■ **Work to complete**:
Your answer must be the full listing below, repeated exactly.

[Provided data Boundary: Start]

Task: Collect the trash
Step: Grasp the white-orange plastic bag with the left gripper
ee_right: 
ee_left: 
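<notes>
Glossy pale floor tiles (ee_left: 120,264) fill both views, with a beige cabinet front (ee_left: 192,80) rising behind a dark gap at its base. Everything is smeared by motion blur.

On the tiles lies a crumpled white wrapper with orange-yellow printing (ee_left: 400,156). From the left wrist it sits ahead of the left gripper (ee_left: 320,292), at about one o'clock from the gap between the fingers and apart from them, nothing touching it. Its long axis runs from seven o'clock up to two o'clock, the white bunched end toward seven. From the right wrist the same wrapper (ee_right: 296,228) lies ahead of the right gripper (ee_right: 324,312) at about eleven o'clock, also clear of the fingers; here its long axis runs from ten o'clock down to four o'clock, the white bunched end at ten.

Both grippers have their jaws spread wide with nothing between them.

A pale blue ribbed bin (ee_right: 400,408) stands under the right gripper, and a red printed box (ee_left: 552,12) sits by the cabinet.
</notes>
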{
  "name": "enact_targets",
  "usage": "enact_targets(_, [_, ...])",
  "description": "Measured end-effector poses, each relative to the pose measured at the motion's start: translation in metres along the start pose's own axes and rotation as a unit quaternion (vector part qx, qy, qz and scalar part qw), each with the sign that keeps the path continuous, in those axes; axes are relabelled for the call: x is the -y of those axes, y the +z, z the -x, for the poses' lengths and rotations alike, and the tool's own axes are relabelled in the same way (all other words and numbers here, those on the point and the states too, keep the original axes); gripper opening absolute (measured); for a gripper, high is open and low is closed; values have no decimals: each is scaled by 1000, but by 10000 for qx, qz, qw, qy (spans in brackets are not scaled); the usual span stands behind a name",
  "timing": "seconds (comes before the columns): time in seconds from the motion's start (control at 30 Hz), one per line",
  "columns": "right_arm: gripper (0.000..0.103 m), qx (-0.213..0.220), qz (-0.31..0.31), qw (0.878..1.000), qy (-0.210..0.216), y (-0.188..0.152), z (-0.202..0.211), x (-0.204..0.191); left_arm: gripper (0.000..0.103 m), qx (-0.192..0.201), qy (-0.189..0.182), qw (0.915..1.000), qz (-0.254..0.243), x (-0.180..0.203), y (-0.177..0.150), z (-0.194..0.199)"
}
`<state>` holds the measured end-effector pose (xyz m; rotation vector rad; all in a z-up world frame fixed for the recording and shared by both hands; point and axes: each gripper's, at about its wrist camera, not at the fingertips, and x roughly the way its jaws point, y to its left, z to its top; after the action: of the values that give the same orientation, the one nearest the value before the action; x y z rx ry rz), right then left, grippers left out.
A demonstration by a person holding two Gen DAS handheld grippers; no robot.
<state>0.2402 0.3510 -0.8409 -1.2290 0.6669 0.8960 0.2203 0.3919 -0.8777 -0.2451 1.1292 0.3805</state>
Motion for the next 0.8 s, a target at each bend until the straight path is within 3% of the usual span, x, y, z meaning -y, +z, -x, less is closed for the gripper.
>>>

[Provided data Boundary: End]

■ **Result**:
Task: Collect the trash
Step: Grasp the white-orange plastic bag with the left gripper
ee_right: 
ee_left: 
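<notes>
Glossy pale floor tiles (ee_left: 120,264) fill both views, with a beige cabinet front (ee_left: 192,80) rising behind a dark gap at its base. Everything is smeared by motion blur.

On the tiles lies a crumpled white wrapper with orange-yellow printing (ee_left: 400,156). From the left wrist it sits ahead of the left gripper (ee_left: 320,292), at about one o'clock from the gap between the fingers and apart from them, nothing touching it. Its long axis runs from seven o'clock up to two o'clock, the white bunched end toward seven. From the right wrist the same wrapper (ee_right: 296,228) lies ahead of the right gripper (ee_right: 324,312) at about eleven o'clock, also clear of the fingers; here its long axis runs from ten o'clock down to four o'clock, the white bunched end at ten.

Both grippers have their jaws spread wide with nothing between them.

A pale blue ribbed bin (ee_right: 400,408) stands under the right gripper, and a red printed box (ee_left: 552,12) sits by the cabinet.
</notes>
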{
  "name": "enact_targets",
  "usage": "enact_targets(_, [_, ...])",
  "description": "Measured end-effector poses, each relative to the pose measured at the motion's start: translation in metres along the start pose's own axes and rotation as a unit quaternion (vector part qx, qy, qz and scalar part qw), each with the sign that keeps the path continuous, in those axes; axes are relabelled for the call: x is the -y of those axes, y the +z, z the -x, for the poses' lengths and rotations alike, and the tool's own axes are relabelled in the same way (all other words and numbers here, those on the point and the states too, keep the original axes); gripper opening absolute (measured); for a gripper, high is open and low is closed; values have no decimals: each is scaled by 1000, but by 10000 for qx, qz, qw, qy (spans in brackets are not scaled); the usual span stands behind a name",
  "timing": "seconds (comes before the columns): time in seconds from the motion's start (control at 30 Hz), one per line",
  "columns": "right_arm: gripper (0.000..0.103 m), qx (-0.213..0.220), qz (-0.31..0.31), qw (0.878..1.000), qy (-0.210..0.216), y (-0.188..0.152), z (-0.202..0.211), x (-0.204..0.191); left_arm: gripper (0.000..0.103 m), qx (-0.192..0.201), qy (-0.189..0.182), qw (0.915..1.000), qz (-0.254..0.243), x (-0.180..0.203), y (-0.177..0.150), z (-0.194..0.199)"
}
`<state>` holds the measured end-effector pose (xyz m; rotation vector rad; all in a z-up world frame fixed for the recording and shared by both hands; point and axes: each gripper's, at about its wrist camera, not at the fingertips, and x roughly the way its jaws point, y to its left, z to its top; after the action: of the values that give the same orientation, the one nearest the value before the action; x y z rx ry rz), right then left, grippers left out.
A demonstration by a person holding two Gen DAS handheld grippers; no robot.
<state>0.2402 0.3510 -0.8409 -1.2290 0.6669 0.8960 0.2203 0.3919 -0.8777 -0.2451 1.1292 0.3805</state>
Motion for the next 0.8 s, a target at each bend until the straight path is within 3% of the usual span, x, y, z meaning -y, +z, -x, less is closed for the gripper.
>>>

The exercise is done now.